Proten langsung bangun, lalu mengambil Haori merah yang digantung di sudut ruang dan segera bergegas meninggalkan kamar. Melihat adiknya pergi dengan wajah muram, Mavis sempat terkejut dan panik. Ia lekas berdiri dan hendak mengejar. Tetapi saat mengingat dirinya tidak bisa keluar sendirian sebab kebohongan yang dibuatnya sendiri, langkah Mavis terhenti.
"Proten ...."
Mavis tertunduk dengan perasaan gelisah. Memikirkan kalau perempuan apa yang dirasakan adiknya, Mavis sedikit paham rasa iri yang ada dalam benaknya. Kalau saja Mavis tidak ada, Proten yang akan berdiri di samping Dart. Arti di balik hal tersebut juga sangat dipahami oleh Mavis.
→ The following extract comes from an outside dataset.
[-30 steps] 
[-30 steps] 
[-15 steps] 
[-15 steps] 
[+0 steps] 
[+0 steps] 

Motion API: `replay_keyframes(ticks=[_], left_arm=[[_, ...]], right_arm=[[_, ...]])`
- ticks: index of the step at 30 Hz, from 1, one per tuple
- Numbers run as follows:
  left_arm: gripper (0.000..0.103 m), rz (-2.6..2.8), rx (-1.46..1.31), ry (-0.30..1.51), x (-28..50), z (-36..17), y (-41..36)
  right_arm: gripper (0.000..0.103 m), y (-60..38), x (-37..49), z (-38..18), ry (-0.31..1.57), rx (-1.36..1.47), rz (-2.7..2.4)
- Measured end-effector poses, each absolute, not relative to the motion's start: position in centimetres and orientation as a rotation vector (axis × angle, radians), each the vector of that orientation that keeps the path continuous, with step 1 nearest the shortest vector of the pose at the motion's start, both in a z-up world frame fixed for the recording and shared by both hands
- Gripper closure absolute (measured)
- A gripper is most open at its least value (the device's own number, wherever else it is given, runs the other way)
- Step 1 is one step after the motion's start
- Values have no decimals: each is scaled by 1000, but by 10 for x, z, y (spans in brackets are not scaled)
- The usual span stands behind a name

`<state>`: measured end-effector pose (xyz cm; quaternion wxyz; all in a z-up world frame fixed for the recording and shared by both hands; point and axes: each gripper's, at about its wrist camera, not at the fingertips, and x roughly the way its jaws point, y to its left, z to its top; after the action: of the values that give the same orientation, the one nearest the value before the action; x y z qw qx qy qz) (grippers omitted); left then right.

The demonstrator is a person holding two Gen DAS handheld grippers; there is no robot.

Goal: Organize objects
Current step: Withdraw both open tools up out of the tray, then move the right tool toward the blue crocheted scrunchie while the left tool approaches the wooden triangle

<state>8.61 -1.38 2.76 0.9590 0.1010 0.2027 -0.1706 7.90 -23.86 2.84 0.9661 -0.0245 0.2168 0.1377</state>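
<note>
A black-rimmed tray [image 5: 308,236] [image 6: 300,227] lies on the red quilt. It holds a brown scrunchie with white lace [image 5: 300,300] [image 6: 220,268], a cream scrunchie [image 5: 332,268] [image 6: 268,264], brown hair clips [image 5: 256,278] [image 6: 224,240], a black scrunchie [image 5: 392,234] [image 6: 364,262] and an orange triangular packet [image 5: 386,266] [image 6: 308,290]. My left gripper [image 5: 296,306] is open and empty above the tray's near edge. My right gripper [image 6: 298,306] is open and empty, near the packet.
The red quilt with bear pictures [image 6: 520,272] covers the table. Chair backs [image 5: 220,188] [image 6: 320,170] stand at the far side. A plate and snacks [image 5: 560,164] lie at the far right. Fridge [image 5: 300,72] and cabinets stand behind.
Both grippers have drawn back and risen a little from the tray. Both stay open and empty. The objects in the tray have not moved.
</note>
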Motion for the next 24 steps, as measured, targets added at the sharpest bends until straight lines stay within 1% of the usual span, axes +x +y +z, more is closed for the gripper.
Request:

"Kau ... juga mencintai Dart, ya ...."
Melihat masalah kedua saudari tersebut, Fiola hanya bisa mengamati dan tidak bisa ikut campur. Ia meletakkan kedua telapak tangan ke atas meja, lalu sedikit merenung. Perempuan rubah tersebut sebenarnya sangat menikmati perjalanan bersama Party yang Dart pimpin, tetapi masalah internal seperti hubungan dan kebohongan yang ada sedikit membuat benaknya sesak.
"Nyonya Mavis, kenapa engkau tidak bilang saja kebenarannya pada Tuan Dart? Kurasa dia bukan tipe pria yang akan marah atau berubah karena hal seperti itu?"
Mavis menoleh ke arah Fiola. Saat melihat air mata wanita berambut pirang tersebut mengalir membasahi pipi, Fiola merasa sangat bersalah karena mengatakan sesuatu sebelum memahami apa yang sebenarnya dirasakan kedua orang tersebut.
"Maaf ...."
"Tidak ...." Mavis mengusap air matanya. "Kurasa ... memang ada benarnya. Suatu saat Dart harus tahu, hubungan ini harus berubah memang," ucapnya sambil berjalan ke arah lemari dan mengambil Haori putih.
"Fiola, bisa tolong antar aku mengejar Proten?"
"Ya ..., tentu saja Nyonya. Aku juga ... tidak ingin melihat cahayaku terus mendung seperti itu ...."
.
.
.
Selesai membersihkan badan di pemadian air panas, Dart dan Julia kembali ke kamar yang terletak di lantai tiga penginapan. Mereka berdua telah berganti pakaian, dari yang lusuh dengan Kinomo dan Hakama berwarna serasi abu-abu. Membuka pintu kamar dan melihat ke dalam, wajah pria berambut hitam tersebut berubah datar saat tahu semua orang malah pergi.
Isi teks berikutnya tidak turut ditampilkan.